Does anyone else use a meat mincer/grinder for chicken bones? for their dogs

There are loads on the market all different wattages. Whats the best one to get??


----------



## Shell195 (May 31, 2007)

Why cant they eat them whole?


----------



## Kare (Mar 9, 2010)

No I dont, one of the biggest benefits of raw feeding is them chewing the raw bones themselves to use the jaw and especially to clean the teeth. With a dog that didnt chew it as he should I held one end of the chicken wing to make sure he was taking bits off.

Cooked bone shouldn't be given even ground as it has lost all nutritional benefit, and raw bone is soft and chewy when it comes to something as strong as dogs teeth.


----------



## SWsarah (Aug 6, 2005)

My mums dog got hold of a bone once and it ripped his insides and died. I was only young at the time but i always remember it. Id never give my chihuahuas whole bones.


----------



## SWsarah (Aug 6, 2005)

Kare said:


> No I dont, one of the biggest benefits of raw feeding is them chewing the raw bones themselves to use the jaw and especially to clean the teeth. With a dog that didnt chew it as he should I held one end of the chicken wing to make sure he was taking bits off


 
Thanks i know the benifits 

But i want to know about a mincer


----------



## Kare (Mar 9, 2010)

mistakenly hit return


----------



## sarahc (Jan 7, 2009)

if you get one and it's any good let me know.I've looked and I think the professional catering ones are whats needed and they are really expensive.I suspect the household ones won't do the job.I tried to do chicken bones a few at a time in my kenwood chef and knackered it.


----------



## Kare (Mar 9, 2010)

Why do you read as though being arsey? Your original question was....



SWsarah said:


> Does anyone else use a meat mincer/grinder for chicken bones? for their dogs


My answer was no I dont as it would destroy a major benefit.

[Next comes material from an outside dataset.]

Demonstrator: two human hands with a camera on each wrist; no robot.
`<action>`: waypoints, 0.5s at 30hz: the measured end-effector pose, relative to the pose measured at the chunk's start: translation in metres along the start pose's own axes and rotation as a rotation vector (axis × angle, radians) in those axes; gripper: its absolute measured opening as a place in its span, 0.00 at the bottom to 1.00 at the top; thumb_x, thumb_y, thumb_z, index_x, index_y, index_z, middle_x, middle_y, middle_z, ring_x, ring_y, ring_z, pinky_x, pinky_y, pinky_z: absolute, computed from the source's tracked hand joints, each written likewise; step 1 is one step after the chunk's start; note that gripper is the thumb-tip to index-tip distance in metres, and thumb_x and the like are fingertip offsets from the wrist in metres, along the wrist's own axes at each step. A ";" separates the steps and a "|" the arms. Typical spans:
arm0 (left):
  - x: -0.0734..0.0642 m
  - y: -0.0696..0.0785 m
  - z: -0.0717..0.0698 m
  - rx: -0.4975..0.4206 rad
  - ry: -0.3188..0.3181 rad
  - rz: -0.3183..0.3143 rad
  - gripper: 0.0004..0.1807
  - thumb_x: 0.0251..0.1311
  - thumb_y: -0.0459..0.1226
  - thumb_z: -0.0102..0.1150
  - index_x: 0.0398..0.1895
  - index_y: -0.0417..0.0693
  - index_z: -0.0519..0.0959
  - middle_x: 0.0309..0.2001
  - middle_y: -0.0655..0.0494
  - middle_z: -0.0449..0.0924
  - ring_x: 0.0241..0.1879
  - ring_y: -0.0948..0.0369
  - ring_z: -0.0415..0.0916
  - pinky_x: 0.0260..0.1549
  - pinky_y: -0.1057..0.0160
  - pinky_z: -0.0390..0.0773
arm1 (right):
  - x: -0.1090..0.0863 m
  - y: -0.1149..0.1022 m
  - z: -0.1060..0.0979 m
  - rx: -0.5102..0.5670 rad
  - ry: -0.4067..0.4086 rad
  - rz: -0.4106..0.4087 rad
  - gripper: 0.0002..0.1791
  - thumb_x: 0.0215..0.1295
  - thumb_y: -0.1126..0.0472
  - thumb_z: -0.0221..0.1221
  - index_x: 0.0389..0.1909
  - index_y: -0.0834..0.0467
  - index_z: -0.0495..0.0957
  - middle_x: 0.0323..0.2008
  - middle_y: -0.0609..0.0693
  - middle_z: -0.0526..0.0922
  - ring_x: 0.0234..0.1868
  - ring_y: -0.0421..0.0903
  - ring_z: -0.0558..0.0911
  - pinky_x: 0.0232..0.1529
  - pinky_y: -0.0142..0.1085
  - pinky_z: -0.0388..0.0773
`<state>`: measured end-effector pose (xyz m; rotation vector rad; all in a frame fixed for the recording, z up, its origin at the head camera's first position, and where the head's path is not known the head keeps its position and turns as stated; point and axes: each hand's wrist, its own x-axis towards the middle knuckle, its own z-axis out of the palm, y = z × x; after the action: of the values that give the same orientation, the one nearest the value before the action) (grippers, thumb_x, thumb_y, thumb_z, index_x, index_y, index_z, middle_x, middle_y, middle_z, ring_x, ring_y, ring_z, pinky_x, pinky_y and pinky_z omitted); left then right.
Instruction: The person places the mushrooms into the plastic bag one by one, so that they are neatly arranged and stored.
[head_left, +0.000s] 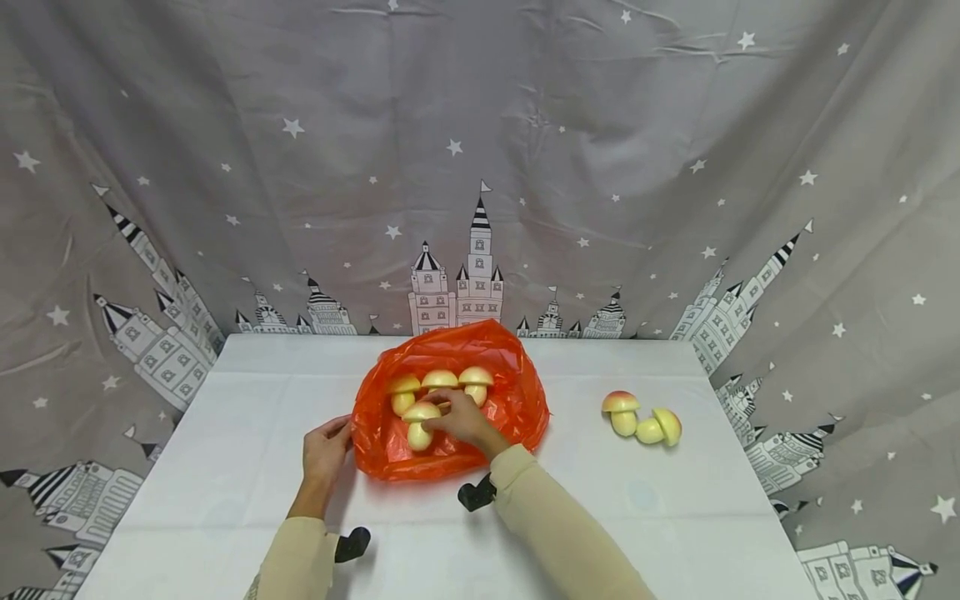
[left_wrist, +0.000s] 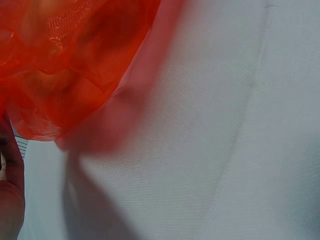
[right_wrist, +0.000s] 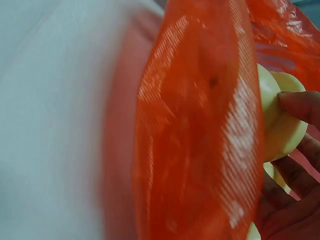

Your Mums dog probably got a cooked bone, which as I said above you should never feed as they are brittle dangerous and of no dietary use.


----------



## LoveForLizards (Apr 20, 2008)

Unless you're doing large quantities, as in, enough for 5+ large dogs, it's easier just to throw them all in a sack and bash them with a meat tenderiser. Or a large/strong leccy meat grinder, chop the bones up to roughly 1.5-2" long, put the bones in the grinder, use a wider plate to start with then a smaller one, done. More or less any strong large meat grinder should be fine with bones. Or bash the bones up then chuck them in a food processor with an ice cube blade in it.


----------



## SWsarah (Aug 6, 2005)

Kare said:


> He probably got a cooked bone


I cant remember if it was cooked or not. But all i rememeber was blood coming from his back end it was awful. Its bringing a tear to my eye now.
I know everyone has their opinions on this but i wont feed my chi's bones.


----------



## SWsarah (Aug 6, 2005)

LoveForLizards said:


> Unless you're doing large quantities, as in, enough for 5+ large dogs, it's easier just to throw them all in a sack and bash them with a meat tenderiser. Or a large/strong leccy meat grinder, chop the bones up to roughly 1.5-2" long, put the bones in the grinder, use a wider plate to start with then a smaller one, done. More or less any strong large meat grinder should be fine with bones. Or bash the bones up then chuck them in a food processor with an ice cube blade in it.


 
I have 8 hungry chihuahuas, i do alot of food for them and freeze it sometimes
Thank you for you comment. Can you recommend any good mincers?


----------



## LoveForLizards (Apr 20, 2008)

Forgot to add...what I mentioned above wouldn't work well with chicken breast/keel bones, but for backs, legs and wings it should be fine.


----------



## SWsarah (Aug 6, 2005)

Kare said:


> Why do you read as though being arsey? Your original question was....
> 
> 
> 
> ...


 
Normally when you ask a question on here you get a arsey comment back.
Thank you for your comment, but i just wont feed them no way


----------



## LoveForLizards (Apr 20, 2008)

SWsarah said:


> I have 8 hungry chihuahuas, i do alot of food for them and freeze it sometimes
> Thank you for you comment. Can you recommend any good mincers?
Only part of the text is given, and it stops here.